16歳、きみと一生に一度の恋をする。


晃といると心が安らいだ。自分の中にある黒い感情が萎んでいくような気さえしていた。

本当に……私だけなにも知らずにバカみたい。

「なんで私の手紙をカバンに入れて持ち歩いてたの? いつか私に見せようとしてた?」
 
「ち、違う」

「手紙を読んでお父さんはいつもなんて言ってる? あんたのお母さんはどんな顔してた? どうせ気にもしてないんでしょ。
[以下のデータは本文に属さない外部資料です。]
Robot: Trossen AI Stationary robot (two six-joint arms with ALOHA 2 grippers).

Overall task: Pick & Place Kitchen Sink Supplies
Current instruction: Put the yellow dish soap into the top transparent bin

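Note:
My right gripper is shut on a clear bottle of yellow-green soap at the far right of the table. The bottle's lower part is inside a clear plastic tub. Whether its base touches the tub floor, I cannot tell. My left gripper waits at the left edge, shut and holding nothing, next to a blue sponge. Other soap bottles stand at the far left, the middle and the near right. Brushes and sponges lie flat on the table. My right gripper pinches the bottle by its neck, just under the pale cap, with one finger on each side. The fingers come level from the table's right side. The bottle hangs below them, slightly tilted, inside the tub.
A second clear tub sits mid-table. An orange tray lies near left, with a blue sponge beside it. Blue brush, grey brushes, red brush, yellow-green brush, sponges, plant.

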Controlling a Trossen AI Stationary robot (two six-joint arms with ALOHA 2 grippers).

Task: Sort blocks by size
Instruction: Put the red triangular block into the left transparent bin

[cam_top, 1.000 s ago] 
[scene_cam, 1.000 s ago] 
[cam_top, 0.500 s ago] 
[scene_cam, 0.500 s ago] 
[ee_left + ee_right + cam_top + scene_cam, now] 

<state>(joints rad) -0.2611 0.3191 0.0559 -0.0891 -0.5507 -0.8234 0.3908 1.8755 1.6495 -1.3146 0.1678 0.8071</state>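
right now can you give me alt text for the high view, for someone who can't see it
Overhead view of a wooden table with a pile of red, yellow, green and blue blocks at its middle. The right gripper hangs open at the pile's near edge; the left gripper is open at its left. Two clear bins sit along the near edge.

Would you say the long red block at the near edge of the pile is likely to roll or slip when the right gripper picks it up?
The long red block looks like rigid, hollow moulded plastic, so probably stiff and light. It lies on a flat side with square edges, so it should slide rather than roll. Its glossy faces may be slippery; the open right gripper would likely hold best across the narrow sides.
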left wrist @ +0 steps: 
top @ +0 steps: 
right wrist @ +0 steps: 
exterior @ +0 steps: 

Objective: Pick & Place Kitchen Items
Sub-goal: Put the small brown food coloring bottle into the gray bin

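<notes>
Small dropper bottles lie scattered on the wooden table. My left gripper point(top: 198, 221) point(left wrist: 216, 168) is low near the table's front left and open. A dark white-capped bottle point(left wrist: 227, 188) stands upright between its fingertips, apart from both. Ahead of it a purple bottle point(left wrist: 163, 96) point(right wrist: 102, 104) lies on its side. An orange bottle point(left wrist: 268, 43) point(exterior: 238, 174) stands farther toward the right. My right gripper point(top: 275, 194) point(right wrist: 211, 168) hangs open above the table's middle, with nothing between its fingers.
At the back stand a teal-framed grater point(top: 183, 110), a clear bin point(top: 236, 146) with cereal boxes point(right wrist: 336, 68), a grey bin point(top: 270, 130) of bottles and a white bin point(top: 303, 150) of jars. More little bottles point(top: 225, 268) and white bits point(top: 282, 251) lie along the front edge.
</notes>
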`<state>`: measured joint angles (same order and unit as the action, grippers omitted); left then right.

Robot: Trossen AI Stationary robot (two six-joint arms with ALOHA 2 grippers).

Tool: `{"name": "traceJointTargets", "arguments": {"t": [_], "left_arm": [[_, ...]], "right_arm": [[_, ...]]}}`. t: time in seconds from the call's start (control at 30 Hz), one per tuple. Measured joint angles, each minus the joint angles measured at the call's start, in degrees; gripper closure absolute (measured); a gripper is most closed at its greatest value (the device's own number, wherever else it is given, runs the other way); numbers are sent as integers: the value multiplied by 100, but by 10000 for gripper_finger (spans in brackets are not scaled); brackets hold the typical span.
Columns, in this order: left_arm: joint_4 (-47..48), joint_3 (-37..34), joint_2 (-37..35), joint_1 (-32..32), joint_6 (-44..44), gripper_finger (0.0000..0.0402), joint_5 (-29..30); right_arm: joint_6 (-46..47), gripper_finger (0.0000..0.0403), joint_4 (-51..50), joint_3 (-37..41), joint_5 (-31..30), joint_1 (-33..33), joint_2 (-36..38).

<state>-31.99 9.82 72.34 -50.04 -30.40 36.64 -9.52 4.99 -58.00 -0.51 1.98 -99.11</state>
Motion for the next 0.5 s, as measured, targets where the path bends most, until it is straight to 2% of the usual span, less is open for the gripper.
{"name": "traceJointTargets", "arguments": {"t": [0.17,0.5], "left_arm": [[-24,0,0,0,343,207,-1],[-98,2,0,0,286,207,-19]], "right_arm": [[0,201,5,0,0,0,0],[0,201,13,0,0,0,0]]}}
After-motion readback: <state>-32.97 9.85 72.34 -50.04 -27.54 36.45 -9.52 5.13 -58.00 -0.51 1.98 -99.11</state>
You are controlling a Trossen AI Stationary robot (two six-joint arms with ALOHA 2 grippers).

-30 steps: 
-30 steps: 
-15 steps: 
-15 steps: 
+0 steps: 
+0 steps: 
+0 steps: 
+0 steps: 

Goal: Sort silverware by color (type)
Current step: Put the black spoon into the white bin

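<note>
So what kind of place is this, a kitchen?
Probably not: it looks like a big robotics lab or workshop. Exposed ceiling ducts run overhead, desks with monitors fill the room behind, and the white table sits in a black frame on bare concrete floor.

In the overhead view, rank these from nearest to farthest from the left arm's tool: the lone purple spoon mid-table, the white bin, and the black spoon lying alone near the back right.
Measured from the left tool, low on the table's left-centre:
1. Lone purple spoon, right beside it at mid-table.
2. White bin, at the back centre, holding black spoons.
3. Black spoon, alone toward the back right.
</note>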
そんなのわかってるよ。でもいいじゃん、べつに。裏切り者って手紙を送ってもそっちの幸せは崩れることはないんだから」

こんなこと言ったって仕方ないのに、言葉が止まらない。

晃は私のことをじっと見ていた。

そんな、ビー玉みたいな澄んだ瞳で見ないで。

自分がさらに汚く感じてしまう。


「手紙は俺しか知らないよ」

「……え?」

「お前からの手紙は全部俺が預かってて、あの人も母さんも一度も見てない」

そう告げられて、スッと肩の力が抜けた。

……今まで送っていた手紙は、お父さんに届いてなかった?

じゃあ、なにも知らないの?

私の叫びはずっと届いていなかったっていうの?


「……余計なことしないでよ!」

声を荒らげると同時に、ベンチから腰を上げた。